Panasnya matahari membuat keringatku mulai turun dari sudut dahi, lalu lalang orang membawa berbagai material bangunan membuat fokusku seakan hilang sesaat.
Memilih menyisi Aku berjalan menuju warung makan proyek yang menjadi tempat ternyaman saat ini, senyuman wanita dari balik etalase membuat Aku hanya bisa membalas seadanya.
Nama Aku Feri, saat ini Aku berusia tiga puluh lima tahun. Profesiku memang terbilang terkenal karena berjasa bagi seluruh rumah, ya Aku adalah seorang arsitek yang saat ini memegang beberapa proyek sekaligu.

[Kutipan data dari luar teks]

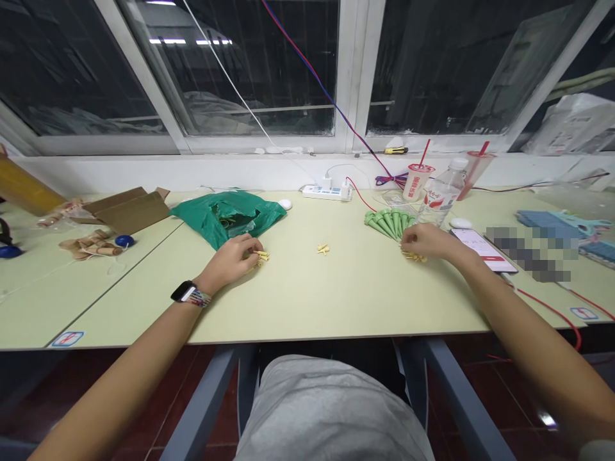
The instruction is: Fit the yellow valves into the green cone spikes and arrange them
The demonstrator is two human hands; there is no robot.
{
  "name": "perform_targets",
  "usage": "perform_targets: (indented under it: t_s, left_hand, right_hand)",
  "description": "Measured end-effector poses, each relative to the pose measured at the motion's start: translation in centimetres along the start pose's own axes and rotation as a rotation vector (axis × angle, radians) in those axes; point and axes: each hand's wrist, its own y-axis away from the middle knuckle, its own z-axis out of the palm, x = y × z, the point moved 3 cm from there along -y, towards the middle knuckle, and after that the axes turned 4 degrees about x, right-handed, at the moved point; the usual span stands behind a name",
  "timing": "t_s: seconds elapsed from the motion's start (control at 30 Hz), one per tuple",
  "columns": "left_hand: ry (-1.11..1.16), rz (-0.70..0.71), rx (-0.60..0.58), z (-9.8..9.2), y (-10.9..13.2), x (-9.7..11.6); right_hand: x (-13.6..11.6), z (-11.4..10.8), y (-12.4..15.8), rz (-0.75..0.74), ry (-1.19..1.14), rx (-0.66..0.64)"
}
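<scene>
My left hand point(229, 259) rests on the pale-yellow tabletop point(355, 301), its fingers curled around a small bunch of yellow paper pieces point(262, 258). My right hand point(425, 241) is lowered over a similar yellow bunch point(414, 256), which pokes out under the fingertips. Just beyond that hand lies a fan of green paper cones point(388, 224). A few loose yellow pieces point(323, 249) sit on the table between my hands. A smartwatch point(185, 292) and a woven bracelet circle my left wrist.
A crumpled green plastic bag point(228, 216) lies ahead of my left hand. Further left are an open cardboard box point(125, 210), tan paper rolls point(89, 244) and a blue ball point(124, 241). Right of the cones stand a plastic bottle point(441, 195) and a phone point(483, 250).
</scene>
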Motion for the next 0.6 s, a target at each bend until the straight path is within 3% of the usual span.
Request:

Maka, waktu adalah hal yang sangat berharga jika dibandingkan dengan hasil yang ku dapatkan selama ini.
Langit mulai menurunkan egonya, awan seperti mengajak orang-orang untuk beristirahat sejenak dan benar saja hujan turun kemudian.

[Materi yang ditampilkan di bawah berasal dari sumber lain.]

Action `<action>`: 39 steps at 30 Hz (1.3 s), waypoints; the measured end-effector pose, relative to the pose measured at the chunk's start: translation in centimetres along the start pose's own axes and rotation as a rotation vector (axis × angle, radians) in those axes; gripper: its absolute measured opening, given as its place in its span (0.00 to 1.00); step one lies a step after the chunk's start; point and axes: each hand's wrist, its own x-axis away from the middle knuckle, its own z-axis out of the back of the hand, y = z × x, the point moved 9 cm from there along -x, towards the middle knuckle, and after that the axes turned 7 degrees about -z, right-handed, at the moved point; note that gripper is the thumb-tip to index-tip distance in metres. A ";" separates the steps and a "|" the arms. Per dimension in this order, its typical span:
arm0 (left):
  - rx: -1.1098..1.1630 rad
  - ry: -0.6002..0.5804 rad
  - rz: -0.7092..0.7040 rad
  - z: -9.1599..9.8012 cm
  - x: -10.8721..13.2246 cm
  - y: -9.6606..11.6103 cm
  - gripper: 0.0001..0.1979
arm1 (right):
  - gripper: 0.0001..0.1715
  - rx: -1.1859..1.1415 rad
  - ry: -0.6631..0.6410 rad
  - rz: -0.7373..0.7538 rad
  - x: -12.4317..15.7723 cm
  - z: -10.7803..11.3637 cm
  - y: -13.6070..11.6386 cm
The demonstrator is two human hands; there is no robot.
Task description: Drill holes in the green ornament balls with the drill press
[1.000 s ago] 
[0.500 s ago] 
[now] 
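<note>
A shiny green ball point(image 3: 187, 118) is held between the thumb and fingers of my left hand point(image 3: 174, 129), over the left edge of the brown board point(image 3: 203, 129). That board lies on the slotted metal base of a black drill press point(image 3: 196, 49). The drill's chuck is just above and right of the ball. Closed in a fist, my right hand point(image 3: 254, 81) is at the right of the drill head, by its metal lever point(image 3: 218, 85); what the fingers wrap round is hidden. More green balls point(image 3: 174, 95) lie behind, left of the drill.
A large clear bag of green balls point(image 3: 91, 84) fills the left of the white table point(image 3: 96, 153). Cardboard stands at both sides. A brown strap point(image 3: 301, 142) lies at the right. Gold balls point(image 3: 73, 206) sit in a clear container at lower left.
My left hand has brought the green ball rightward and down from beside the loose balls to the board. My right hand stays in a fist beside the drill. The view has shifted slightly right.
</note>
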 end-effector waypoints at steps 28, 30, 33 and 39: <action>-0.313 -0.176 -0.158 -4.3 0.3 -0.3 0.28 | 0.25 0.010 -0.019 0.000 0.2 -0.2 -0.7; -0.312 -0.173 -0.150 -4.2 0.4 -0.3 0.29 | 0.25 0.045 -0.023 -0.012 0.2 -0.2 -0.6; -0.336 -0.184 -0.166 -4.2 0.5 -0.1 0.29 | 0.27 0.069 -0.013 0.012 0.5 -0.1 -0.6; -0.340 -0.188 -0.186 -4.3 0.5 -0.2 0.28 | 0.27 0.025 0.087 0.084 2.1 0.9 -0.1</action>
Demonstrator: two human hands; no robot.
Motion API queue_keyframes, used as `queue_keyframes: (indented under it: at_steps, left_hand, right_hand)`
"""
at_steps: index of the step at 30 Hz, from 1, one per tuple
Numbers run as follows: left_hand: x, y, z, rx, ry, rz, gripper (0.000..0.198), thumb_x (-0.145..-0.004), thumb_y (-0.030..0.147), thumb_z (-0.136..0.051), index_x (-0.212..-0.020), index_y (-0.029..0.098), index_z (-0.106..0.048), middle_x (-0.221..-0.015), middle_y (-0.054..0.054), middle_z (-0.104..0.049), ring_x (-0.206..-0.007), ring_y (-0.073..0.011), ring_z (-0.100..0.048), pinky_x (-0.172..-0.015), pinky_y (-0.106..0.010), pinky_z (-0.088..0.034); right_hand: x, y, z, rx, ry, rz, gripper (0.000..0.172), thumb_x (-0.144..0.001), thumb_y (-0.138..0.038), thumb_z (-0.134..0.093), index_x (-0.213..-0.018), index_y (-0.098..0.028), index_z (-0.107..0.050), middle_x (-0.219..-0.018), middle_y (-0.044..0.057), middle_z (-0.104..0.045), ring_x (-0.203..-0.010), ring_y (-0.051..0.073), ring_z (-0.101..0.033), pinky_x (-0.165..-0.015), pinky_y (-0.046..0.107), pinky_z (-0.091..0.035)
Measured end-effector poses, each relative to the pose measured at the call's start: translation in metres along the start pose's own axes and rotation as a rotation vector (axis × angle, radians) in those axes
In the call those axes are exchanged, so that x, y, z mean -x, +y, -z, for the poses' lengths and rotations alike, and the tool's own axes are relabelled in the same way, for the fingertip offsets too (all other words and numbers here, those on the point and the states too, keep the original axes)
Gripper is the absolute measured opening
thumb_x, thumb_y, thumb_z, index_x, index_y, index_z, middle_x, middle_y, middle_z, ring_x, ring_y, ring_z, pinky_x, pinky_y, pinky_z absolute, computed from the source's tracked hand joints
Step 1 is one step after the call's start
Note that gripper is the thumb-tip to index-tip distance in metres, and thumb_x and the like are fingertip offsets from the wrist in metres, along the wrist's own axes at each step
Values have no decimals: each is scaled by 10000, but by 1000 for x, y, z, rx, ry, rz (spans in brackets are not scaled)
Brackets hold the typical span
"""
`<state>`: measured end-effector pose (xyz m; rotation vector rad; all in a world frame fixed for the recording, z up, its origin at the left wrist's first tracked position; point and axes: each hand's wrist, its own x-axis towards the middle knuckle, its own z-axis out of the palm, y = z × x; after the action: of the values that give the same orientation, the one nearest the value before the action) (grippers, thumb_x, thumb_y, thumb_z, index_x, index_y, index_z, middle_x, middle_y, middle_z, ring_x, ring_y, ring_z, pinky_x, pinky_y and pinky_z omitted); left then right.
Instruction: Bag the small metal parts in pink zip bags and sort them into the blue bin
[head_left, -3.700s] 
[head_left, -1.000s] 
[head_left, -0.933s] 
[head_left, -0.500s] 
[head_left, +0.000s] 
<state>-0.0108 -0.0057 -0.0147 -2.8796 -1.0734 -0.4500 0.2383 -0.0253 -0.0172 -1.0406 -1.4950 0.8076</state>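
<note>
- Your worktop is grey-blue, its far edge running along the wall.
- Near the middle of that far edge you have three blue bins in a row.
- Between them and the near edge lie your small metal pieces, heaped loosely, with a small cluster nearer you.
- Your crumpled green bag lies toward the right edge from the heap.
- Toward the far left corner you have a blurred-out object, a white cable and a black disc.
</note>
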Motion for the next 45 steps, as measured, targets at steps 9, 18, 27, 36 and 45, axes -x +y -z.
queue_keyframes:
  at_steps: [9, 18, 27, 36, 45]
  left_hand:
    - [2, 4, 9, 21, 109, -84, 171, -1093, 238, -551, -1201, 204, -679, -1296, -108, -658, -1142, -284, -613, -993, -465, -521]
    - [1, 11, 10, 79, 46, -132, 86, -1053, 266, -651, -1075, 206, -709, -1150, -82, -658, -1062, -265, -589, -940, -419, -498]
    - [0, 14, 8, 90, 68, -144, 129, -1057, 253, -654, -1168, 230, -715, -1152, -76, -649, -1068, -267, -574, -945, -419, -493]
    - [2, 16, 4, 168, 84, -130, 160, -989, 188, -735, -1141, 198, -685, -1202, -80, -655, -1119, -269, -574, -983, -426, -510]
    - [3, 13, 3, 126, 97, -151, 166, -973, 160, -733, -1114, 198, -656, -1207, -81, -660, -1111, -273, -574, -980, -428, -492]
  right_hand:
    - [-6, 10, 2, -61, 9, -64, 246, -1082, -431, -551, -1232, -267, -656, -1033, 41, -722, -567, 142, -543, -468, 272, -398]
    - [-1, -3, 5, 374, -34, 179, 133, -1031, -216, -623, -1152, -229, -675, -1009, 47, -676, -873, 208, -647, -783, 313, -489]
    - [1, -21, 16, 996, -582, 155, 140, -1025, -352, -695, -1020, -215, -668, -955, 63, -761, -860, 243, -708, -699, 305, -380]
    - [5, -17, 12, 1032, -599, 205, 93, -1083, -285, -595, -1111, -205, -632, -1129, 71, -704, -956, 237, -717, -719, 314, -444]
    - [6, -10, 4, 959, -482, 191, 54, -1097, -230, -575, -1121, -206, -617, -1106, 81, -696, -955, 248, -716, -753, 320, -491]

Jatuh beriringan dengan tempo yang kian cepat saat orang-orang berlarian masuk kedalam bedeng di sisi bangunan.
Aku hanya bisa mengerutkan dahi dan lagi-lagi ingkar pada Istriku jika hari ini akan pulang cepat.

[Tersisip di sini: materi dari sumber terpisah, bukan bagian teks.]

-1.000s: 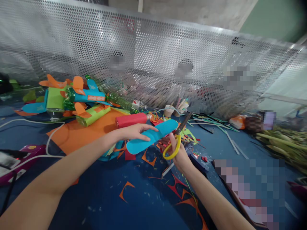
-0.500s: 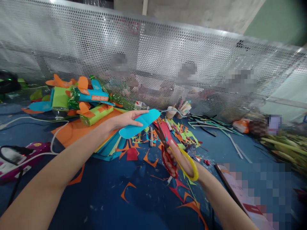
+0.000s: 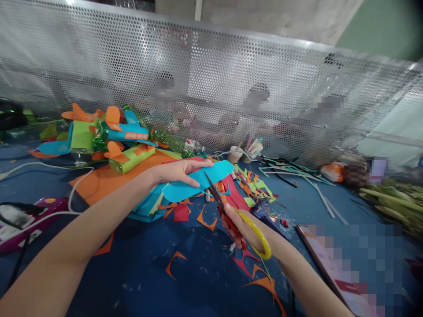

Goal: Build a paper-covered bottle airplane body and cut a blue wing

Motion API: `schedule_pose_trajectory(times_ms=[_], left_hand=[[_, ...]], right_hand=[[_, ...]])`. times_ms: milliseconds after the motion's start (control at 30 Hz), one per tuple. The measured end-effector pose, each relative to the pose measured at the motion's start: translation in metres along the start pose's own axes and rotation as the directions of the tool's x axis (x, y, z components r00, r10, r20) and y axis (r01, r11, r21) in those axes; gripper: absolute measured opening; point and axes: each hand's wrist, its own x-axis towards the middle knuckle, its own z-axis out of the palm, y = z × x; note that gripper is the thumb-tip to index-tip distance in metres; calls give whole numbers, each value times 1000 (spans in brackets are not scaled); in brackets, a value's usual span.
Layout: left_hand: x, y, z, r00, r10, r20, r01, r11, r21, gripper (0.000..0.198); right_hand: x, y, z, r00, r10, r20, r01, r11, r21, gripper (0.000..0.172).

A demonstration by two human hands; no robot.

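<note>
The step in hand looks like trimming or snipping: the long, round-ended strip of bright blue paper is held up over the dark blue table, and the scissors with red and yellow plastic handles and dark metal blades come at its near edge, about midway along. One blade tip lies over the strip's face; whether the other is beneath it cannot be told. If a cut is meant, the next move calls for keeping the strip steady, lining the blades up with the wanted line and closing the handles. The left hand reaches in from the strip's left, thumb across the top face and forefinger stretched along the far edge, the gap between them moderate and the strip pinched there; its other fingers are hidden. The right hand is on the near right of the strip, wrist turned so that the fingers curl through the red handle while the yellow loop stands away along the wrist. A small square of red paper lies on the near side of the strip.
</note>
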Motion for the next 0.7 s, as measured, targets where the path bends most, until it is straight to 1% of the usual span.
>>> schedule_pose_trajectory(times_ms=[133, 333, 500, 700], left_hand=[[2, 0, 4, 998, 11, 57, -10, 1000, -15, 75], [4, -1, 6, 999, 16, 51, -15, 999, -31, 74], [3, 0, 6, 998, 25, 54, -23, 999, -24, 73], [3, 1, 6, 999, 8, 49, -7, 1000, -19, 73]], right_hand=[[0, 2, 1, 1000, -11, -8, 11, 1000, 10, 58], [0, 6, 3, 1000, -21, -22, 21, 1000, -3, 60], [-1, 3, 3, 1000, -2, -28, 2, 1000, -8, 61], [-2, 1, 3, 1000, -19, -22, 18, 1000, -17, 61]])
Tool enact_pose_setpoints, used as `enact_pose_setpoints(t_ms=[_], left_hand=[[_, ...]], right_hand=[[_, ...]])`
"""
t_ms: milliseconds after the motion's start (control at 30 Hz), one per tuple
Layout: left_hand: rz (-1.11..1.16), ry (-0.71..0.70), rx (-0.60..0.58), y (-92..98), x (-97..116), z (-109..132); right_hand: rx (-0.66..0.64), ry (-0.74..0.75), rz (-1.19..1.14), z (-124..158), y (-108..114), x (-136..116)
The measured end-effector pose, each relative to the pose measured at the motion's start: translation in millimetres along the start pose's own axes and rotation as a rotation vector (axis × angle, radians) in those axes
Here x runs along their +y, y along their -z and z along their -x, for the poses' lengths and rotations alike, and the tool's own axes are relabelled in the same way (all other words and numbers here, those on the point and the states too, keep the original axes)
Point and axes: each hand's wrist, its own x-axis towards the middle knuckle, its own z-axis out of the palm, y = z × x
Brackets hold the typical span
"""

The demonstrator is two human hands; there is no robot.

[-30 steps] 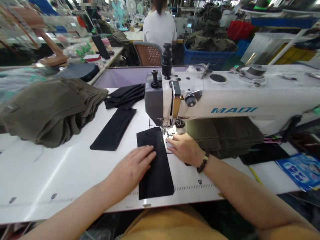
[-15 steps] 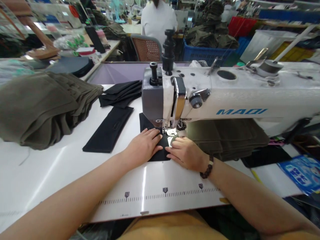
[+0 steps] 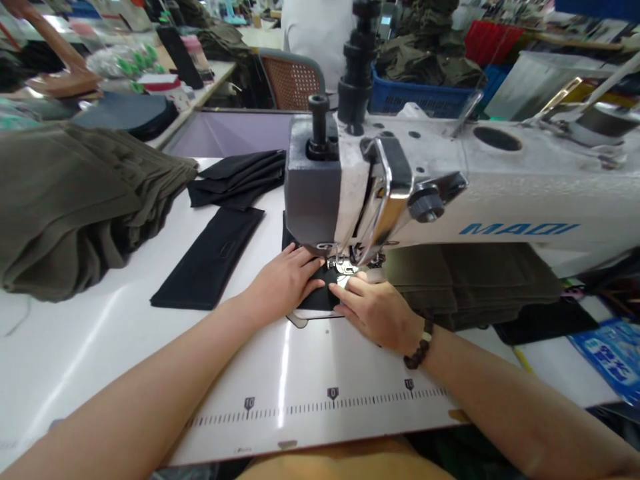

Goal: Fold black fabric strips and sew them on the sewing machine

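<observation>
A black fabric piece [image 3: 319, 297] lies under the presser foot [image 3: 345, 267] of a white and grey sewing machine [image 3: 425, 200]. My left hand [image 3: 285, 283] rests on the cloth's left part, palm down, fingers apart. On the right, my right hand [image 3: 379, 310] touches the cloth's right edge with its forefinger stretched out; its other fingers are bent beside the foot. A beaded bracelet is on that wrist. Part of the cloth is hidden behind the machine head.
A folded black piece [image 3: 210, 257] and a black stack [image 3: 240, 177] lie left of the machine. Olive fabric piles stand at far left [image 3: 75, 200] and under the arm [image 3: 465, 277]. Behind are a chair [image 3: 293, 80], a person in white [image 3: 317, 33] and a blue crate [image 3: 423, 97].
The black cloth has moved away from me under the foot, and its near edge now lies farther from the table's front. The view has come closer to the machine. Both hands stay on the cloth.
</observation>
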Motion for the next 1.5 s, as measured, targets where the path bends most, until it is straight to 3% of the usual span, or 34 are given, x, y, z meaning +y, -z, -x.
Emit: enact_pose_setpoints(t_ms=[800,1000,1267,1500], left_hand=[[0.028,-0.004,-0.029,1.9,-8.7,-2.9],[0.131,-0.201,-0.062,10.1,3.3,6.0],[0.161,-0.125,-0.024,6.6,1.0,2.2],[0.116,-0.063,0.026,1.7,-2.9,-2.7]], right_hand=[[-0.011,-0.038,0.025,-2.9,-2.3,-1.0],[0.009,0.103,-0.067,0.1,-2.6,3.2],[0.009,-0.052,0.006,-2.5,-2.4,-1.0],[0.007,-0.095,0.056,-4.1,-3.5,-2.7]])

Namanya Elsa, Wanita yang Aku persunting sepuluh tahun lalu dan bisa kalian tebak jika dia adalah seorang wanita cantik yang mengisi malam bahkan siangku.
Perbedaan usia yang tak terlalu jauh membuat obrolan kami tak memiliki jarak yang berarti bahkan saat awal pernikahan Istriku sudah jujur tentang hal yang boleh dan tidak boleh kepada ku.
Termasuk urusan seksual yang ia tekankan, memang agak jarang jika mendengar cerita teman-temanku yang akan berkata jika istrinya terlalu pasif dan cendrung diam saat pertama kali melakukan hubungan seksual.
Masih teringat dibayanganku saat melihat Elsa dengan berani membuka pakaiannya dimalam pertama tanpa diperintah. Istriku seperti tahu harus berbuat seperti apa bahkan diriku tak berkutik sedikitpun.
Hujan masih saja turun dan hanya ada kopi yang menemaniku saat ini. Pemilik warung terlihat menata gorengan didalam etalase karena waktu akan memasuki waktu sore hari.
Para pekerja masih khusyuk didaalm bedeng yang terbuat dari baja ringan itu.
Aku mencoba membenarkan tali Sepatu yang tak Aku sadari lepas, menali sembari membayangkan ekspresi muram Istriku yang lagi dan lagi gagal makan bersama.
“tiba-tiba hujan ya Pak.” Ucap pemilik warung yang baru kali ini Aku lihat.
“Iya nih, teteh nya baru?” balasku melihat wajah baru di proyek perumahan ini.
“Iya pak, saya gantiin Ibu yang lagi pulang rawat Bapak dikampung.”
Aku hanya mengangguk dan melanjutkan obrolan basa-basi diantara kami. Namun tidak dengan hujan yang masih setia membasahi bumi dengan tanpa ragu.
Telepon ku berdering dan menampilkan nama Istriku yang Aku tebak akan mengeluarkan omelan.
“Dimana?” tanya nya.
“Masih di proyek sayang, hujan nya belum berhenti.” Jawabku mengalihkan menjadi video call.
Istriku tak membalas dan tiba-tiba sambungan telepon terputus. Namun, belum saja Aku memeriksa koneksi Istriku kembali menelpon yang kali ini menampilkan wajah Istriku yang tak berias.
Mata bulat dengan hidung mancung membuat siapa saja setidaknya melirik dua kali untuk memastikan jika ada Wanita secantik Istriku.
Ini bukan khayal tapi beberapa kali Ia memergoki pria dewasa yang menoleh saat berjalan melewati Istriku di tempat umum.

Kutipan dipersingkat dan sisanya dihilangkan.